In an impactful development in the corporate landscape of the gaming industry, Bally’s Corporation has announced that its stockholders, during a special meeting held on November 19, 2024, overwhelmingly approved the previously disclosed definitive merger agreement with The Queen Casino & Entertainment Inc. This agreement signifies a critical consolidation within the industry, with The Queen Casino being a significant portfolio company largely owned by Bally’s biggest shareholder, Standard General L.P.
Executive compensation and shareholder confidence:
The endorsement by the shareholders not only included the primary merger agreement but also a non-binding advisory vote on the compensation packages that may become payable to Bally’s executive officers in the wake of the merger. This vote is a testament to the trust the shareholders place in the executive leadership, paving the way for a smooth transition and integration post-merger.

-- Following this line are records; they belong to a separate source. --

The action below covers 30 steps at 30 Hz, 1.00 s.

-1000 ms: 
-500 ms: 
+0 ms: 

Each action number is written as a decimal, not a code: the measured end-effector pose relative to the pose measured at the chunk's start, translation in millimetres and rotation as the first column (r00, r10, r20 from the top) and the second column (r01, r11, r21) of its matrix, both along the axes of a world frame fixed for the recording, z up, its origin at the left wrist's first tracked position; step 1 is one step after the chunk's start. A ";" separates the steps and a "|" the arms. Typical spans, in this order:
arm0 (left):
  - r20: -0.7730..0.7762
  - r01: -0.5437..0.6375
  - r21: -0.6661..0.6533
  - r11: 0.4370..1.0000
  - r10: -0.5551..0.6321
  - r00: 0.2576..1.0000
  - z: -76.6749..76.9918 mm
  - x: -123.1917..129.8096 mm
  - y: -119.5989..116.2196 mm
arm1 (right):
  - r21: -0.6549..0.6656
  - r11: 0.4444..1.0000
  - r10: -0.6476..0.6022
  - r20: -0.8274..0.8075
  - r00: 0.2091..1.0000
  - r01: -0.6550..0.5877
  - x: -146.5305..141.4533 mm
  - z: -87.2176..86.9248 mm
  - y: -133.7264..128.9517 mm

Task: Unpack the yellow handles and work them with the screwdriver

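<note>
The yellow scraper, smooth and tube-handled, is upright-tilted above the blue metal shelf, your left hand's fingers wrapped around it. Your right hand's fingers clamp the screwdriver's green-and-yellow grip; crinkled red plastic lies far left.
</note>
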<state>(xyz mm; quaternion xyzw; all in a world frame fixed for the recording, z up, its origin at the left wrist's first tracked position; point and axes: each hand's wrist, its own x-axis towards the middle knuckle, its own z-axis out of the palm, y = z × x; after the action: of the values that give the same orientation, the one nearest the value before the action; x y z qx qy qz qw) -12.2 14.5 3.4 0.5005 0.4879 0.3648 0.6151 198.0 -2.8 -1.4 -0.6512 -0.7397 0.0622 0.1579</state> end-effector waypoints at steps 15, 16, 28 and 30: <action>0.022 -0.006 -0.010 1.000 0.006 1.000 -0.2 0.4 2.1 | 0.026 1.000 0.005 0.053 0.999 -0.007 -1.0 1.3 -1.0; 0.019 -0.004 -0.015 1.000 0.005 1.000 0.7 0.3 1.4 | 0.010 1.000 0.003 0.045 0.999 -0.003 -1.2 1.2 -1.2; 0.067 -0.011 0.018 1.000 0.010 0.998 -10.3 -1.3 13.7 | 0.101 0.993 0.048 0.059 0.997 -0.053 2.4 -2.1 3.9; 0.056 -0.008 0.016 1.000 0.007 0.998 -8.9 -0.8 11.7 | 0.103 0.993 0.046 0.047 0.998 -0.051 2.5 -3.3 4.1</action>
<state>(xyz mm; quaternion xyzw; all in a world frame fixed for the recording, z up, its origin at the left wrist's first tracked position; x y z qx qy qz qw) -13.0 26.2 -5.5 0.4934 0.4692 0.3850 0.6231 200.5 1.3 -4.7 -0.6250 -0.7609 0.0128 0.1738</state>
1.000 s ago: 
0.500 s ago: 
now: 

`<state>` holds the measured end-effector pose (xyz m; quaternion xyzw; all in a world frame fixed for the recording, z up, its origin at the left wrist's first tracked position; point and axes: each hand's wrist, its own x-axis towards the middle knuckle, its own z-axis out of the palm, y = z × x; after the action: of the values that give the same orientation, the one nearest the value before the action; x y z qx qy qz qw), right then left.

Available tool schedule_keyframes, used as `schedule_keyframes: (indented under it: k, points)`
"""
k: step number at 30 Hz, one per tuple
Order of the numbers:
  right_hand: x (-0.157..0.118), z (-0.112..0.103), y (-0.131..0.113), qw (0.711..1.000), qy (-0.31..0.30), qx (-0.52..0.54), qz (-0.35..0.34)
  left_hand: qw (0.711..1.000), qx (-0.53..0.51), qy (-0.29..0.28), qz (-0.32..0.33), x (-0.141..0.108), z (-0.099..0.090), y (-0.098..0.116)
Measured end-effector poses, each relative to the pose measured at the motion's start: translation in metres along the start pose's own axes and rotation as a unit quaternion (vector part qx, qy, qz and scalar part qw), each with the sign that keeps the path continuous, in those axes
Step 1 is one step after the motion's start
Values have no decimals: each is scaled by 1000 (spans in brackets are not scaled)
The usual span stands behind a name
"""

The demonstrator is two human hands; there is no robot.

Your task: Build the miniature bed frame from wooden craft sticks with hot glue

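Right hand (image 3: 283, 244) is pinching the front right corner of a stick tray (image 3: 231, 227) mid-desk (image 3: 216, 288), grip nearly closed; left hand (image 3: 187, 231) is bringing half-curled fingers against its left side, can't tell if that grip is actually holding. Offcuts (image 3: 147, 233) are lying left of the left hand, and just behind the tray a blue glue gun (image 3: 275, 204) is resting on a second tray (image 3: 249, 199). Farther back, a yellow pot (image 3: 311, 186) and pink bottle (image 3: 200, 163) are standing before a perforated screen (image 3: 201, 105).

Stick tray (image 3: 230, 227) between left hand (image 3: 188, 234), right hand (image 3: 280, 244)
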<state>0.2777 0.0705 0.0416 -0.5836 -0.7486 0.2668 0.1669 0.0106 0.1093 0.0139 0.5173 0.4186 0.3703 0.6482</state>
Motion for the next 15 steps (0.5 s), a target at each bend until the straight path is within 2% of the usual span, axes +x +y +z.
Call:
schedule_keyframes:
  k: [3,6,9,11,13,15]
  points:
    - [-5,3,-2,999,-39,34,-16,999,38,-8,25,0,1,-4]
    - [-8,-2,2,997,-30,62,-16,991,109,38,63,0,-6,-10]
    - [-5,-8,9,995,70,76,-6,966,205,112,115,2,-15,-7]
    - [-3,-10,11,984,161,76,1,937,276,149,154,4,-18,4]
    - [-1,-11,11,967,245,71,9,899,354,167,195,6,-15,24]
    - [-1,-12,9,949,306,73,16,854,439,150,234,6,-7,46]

In a detailed discussion during the meeting, stockholders voted to maintain their shares in the active registry post-merger. This decision will see their shares assigned a new CUSIP number and temporarily trade on the New York Stock Exchange under the ticker symbol “BALY.T” up to the point of the merger’s completion. Bally’s has communicated its flexibility in opening additional election periods for stockholders to decide on their share status prior to the final merger enforcement. These subsequent periods and their specifics will be thoroughly detailed in upcoming filings with the Securities and Exchange Commission.
The completion of this merger is projected for the first half of 2025, awaiting the fulfillment of required regulatory endorsements and other conventional closing prerequisites. Once these conditions are met, it is anticipated that the Rolling Company Shares will revert to the original “BALY” ticker symbol, maintaining their registration with the SEC and continued trading presence on the NYSE or another eligible securities exchange in the U.S.
Strategic growth and revenue considerations:
This strategic merger is part of Bally’s broader growth and development strategy, which includes significant projects such as a $940 million casino in Chicago and the extensive redevelopment of its Las Vegas property. Despite a slight contraction in overall revenue, reporting $630 million in the third quarter of 2024, a marginal 0.4% decline from the previous year, the company’s North American Interactive sector has shown promising growth. This sector’s performance is critical as Bally’s aims to expand its footprint in pivotal U.S. markets while simultaneously optimizing its international operations to boost overall profitability and market reach.
The company noted in a press release that a comprehensive final report detailing the outcomes and resolutions of the Special Meeting will be compiled and made available through a Form 8-K filing with the SEC, ensuring transparency and ongoing shareholder engagement in the company’s future endeavors.